Kabupaten Kupang, NTT — Seperti perahu yang sedang berlayar di tengah ombak besar, para Pegawai Pemerintah dengan Perjanjian Kerja (PPPK) di Kabupaten Kupang kini menghadapi gelombang ketidakpastian. Ombak itu datang dari wacana pemotongan gaji sebesar 50 persen, yang belakangan mencuat di tengah defisit keuangan daerah.
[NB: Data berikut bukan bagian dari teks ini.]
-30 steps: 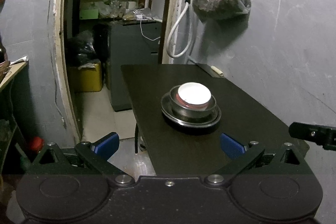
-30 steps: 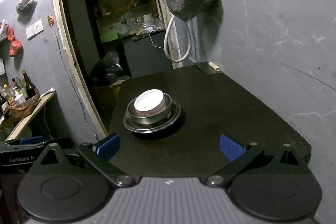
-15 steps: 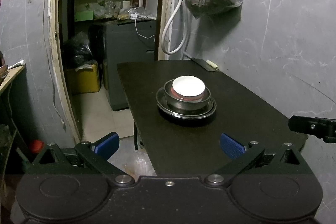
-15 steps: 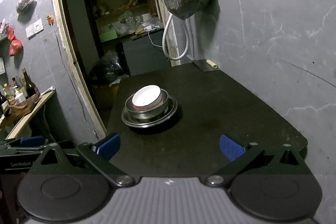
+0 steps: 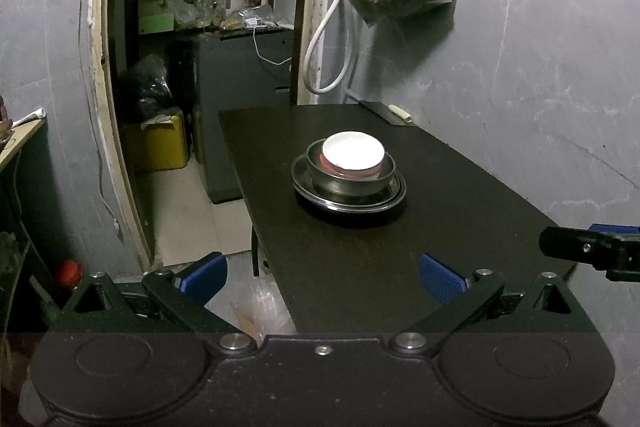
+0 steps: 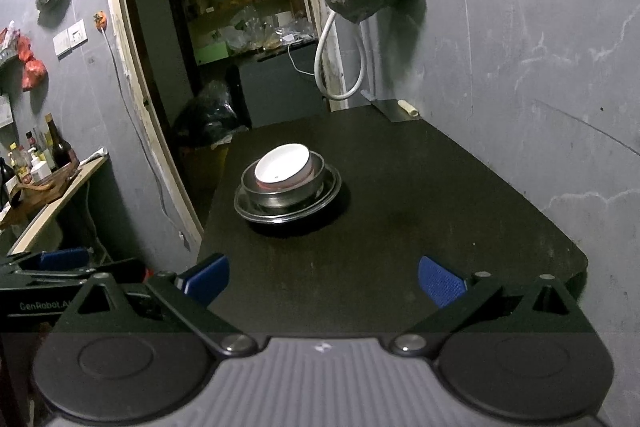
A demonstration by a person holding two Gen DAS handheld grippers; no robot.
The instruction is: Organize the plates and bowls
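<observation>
I hold the left gripper (image 5: 322,277) low at the near left corner of the counter (image 5: 360,267), its blue-padded fingers (image 5: 204,273) spread wide with nothing between them. Ahead, near the middle of the counter, sits the stack: a white bowl (image 5: 353,155) with a red outside nested in a steel bowl (image 5: 348,181), which sits on a steel plate (image 5: 310,187). From here the glare on the white bowl hides its inside, so I cannot tell whether anything is in it. To the right, the right gripper (image 6: 322,277) hovers over the near edge of the counter, fingers likewise spread and empty; the stack lies ahead of it and a little left.

To my eye the dishes are already nested by size, so the step in hand is either finished or a matter of squaring the stack. If I go in again, I'd bring one gripper level with the rim of the steel plate, approach slowly from the near side, and nudge or grip at the rim alone, so the two bowls above do not slide. The other gripper should stay well apart.
</observation>
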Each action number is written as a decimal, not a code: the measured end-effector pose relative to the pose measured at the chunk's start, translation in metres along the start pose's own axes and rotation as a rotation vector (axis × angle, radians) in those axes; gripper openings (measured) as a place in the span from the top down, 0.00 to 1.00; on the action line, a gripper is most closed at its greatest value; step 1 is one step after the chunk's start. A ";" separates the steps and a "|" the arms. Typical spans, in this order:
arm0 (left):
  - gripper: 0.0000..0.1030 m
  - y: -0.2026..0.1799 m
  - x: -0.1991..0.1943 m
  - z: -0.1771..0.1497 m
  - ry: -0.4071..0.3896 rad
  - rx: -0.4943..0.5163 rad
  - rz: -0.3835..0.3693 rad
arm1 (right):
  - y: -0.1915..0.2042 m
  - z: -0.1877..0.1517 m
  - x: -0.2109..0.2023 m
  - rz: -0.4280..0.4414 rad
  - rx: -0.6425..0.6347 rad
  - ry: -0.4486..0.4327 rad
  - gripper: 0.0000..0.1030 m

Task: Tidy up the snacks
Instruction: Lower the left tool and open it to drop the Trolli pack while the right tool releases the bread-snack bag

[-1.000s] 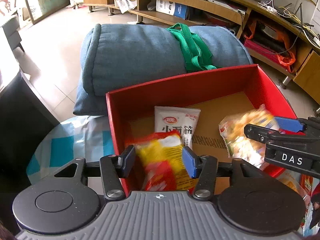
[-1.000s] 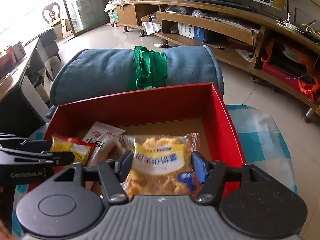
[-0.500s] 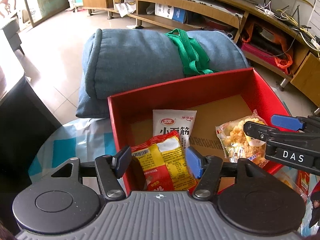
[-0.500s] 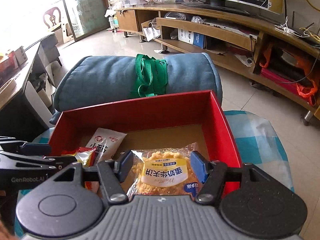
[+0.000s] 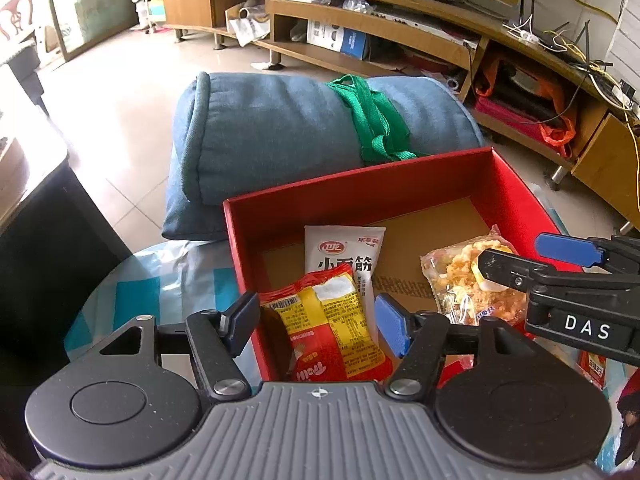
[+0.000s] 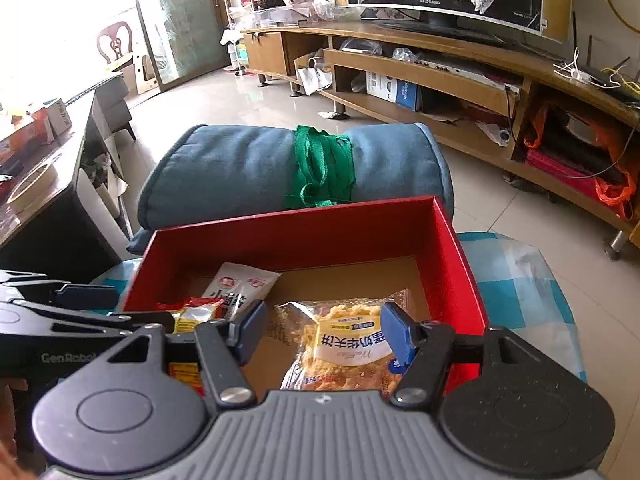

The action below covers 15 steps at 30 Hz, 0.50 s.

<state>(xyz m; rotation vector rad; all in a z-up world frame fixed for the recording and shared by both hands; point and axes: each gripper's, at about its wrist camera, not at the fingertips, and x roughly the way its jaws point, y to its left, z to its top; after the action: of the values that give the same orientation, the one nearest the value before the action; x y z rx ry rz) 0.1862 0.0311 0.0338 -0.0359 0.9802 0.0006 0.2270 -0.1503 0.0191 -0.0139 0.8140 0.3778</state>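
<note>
A red box (image 5: 360, 188) (image 6: 304, 224) with a brown floor holds three snack packets. A yellow and red packet (image 5: 332, 328) (image 6: 192, 312) lies at its near left, overlapping a white packet (image 5: 344, 248) (image 6: 240, 284). A clear packet of golden cakes (image 5: 468, 280) (image 6: 344, 344) lies at the near right. My left gripper (image 5: 316, 324) is open above the yellow and red packet, apart from it. My right gripper (image 6: 324, 332) is open above the cake packet, apart from it. Each gripper shows at the edge of the other's view.
The box stands on a round table with a blue and white checked cloth (image 5: 132, 292) (image 6: 516, 276). A blue rolled cushion with a green strap (image 5: 304, 132) (image 6: 280, 168) lies just behind the box. More packets (image 5: 592, 364) lie on the cloth at the right. A dark desk (image 6: 48, 200) stands left.
Both grippers opened and let their packets drop into the box, then drew back and up. The yellow and red packet and the cake packet now lie on the box floor.
</note>
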 end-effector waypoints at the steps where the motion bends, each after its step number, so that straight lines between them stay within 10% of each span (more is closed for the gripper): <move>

Dewan Pimpinan Cabang Partai Demokrai Indonesia Perjuangan (DPC PDI Perjuangan) Kabupaten Kupang melalui Fraksi PDI Perjuangan yang disampaikan oleh anggota DPRD Deasy Ballo menegaskan bahwa jika Pemerintah Kabupaten Kupang dibawah pimpinan Yosef lede dan Aurum Titu Eki ada rencana melakukan pemotongan gaji PPPK sebesar 50 persen sebaiknya dibatalkan.
“Apabila ada rencana pemotongan gaji PPPK sebesar 50 persen, sebaiknya dibatalkan. Pemerintah daerah perlu memikirkan kembali dan mengambil kebijakan yang berpihak pada PPPK,” ujar Deasy yangvJuga sebagai Ketua DPC PDI Perjuangan Kabupaten Kupang.
Deasy menambahkan bahwa dengan dibatalkan rencana pemotongan gaji PPPK maka ada pos anggaran lain yang bisa ditunda untuk menanggulangi defisit APBD Kabupaten Kupang Tahun Anggaran 2026.
“Di ABPB 2026 ada belanja bansos sebesar Rp. 84 Juta, belanja hibah Rp. 30,915 miliar, dan pembangunan patung Rp. 26 miliar bisa ditinjau ulang. Itu lebih bijak daripada memangkas gaji PPPK yang sudah bekerja keras, untuk melayani” tegasnya.